As expected, fetal and infant samples showed evidence of both dividing cells that give rise to new neurons and young neurons themselves in the hippocampus. But with age, these numbers declined. In brain tissue from a 13-year-old, the researchers spotted only a handful of young neurons. And in adults, there were none.
“We were unable to detect young neurons in adult human hippocampus,” study coauthor Shawn Sorrells of the University of California, San Francisco said in his presentation.
The researchers also looked for physical signs of dividing cells and young neurons, such as small, elongated nuclei, using electron microscopy and light microscopy. Again, there was no evidence of newborn neurons in adults, Sorrells said in his presentation. (Because the results have been submitted for potential publication in a journal, Sorrells declined to comment for this story.)
That absence of young hippocampal neurons conflicts with some earlier research. A definitive answer has eluded scientists in part because there’s no easy way to study these cells in living people. Several of the earlier studies relied on unusual circumstances to spot cells born in adulthood.

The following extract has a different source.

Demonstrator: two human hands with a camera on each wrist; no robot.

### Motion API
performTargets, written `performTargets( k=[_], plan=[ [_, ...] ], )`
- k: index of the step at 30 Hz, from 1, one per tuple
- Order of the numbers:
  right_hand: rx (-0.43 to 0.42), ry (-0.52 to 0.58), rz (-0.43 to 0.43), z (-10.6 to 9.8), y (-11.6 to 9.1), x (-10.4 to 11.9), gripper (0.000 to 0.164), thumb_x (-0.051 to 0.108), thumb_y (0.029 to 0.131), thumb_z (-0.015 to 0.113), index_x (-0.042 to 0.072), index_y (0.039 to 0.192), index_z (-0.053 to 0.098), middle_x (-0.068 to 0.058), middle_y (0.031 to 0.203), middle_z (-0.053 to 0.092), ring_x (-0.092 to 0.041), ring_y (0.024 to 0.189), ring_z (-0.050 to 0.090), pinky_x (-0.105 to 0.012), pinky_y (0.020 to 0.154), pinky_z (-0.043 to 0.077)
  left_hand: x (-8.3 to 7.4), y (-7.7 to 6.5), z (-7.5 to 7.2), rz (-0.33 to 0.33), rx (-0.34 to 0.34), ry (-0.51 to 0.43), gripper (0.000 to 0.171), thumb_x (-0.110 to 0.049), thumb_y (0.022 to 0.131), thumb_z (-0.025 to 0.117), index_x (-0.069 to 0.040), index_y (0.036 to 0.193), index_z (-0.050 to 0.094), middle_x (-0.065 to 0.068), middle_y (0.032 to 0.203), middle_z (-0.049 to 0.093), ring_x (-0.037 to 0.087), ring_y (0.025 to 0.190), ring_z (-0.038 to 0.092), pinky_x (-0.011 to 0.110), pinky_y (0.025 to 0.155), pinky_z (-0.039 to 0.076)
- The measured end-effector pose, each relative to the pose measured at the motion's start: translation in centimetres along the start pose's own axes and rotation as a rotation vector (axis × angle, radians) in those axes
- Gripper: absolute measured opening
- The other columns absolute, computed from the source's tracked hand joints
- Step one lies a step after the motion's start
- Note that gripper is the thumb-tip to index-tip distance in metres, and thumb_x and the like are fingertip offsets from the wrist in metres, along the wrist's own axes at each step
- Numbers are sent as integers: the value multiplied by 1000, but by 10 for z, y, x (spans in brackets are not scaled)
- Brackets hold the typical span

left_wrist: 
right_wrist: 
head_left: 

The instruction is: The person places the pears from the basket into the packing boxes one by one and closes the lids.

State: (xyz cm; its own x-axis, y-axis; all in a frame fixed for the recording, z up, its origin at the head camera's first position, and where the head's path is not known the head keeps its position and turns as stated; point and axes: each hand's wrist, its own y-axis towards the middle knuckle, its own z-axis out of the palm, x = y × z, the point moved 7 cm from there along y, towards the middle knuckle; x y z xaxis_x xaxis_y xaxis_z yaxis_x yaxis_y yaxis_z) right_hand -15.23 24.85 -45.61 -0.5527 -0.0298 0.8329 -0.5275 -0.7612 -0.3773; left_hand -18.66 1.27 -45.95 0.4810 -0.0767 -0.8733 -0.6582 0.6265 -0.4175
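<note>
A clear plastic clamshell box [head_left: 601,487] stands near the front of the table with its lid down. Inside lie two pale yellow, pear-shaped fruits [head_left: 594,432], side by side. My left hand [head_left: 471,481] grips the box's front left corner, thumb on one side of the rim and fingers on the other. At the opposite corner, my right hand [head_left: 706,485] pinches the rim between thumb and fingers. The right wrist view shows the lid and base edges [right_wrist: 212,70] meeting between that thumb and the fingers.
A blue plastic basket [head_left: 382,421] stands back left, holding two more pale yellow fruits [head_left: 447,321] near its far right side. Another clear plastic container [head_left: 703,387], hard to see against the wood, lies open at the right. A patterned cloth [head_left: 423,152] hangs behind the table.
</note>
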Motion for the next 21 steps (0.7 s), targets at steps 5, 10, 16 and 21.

A landmark study, published in Nature Medicine in 1998, found newborn neurons in the hippocampi of people who, as part of their cancer treatment, had been dosed with an imaging molecule called BrdU that gets incorporated into the DNA of newly formed neurons.
A different approach, published in 2013 in Cell, led to the same conclusion. By looking at people exposed to radioactive carbon released during Cold War bomb testing as adults, Jonas Frisén and colleagues found a surprisingly large number of newborn hippocampal cells — an estimated 700 new cells per day in each hippocampus (brains have one hippocampus on each side).
The methods used to study tissue from people after they’ve died can be finicky, particularly that from older people. Molecular markers of neurogenesis in adult brain tissue can be difficult to see, making the method “extremely challenging,” says Frisén, of the Karolinska Institute in Stockholm.
It’s also possible that the birth rate of neurons varies widely from person to person. “There are huge differences between different mouse strains,” Frisén says, and it’s not unreasonable that similar differences might exist in people. In the new study, the subjects’ health could have declined before their deaths, reducing neurogenesis at the very end of their lives.
Experts say the preliminary study is not the last word. “I would love to see more data,” says Gerd Kempermann of Technische Universität Dresden in Germany. In the meantime, the body of evidence in favor of human neurogenesis in the hippocampus, including results from his lab, is quite strong, Kempermann says.
“I am convinced enough that an abstract at a meeting claiming otherwise does not shake up my concept,” Kempermann says. But he thinks it will be valuable to explore other explanations for the results, even if they don’t overturn the idea of human hippocampus neurogenesis. “Let’s be open and wait,” he says.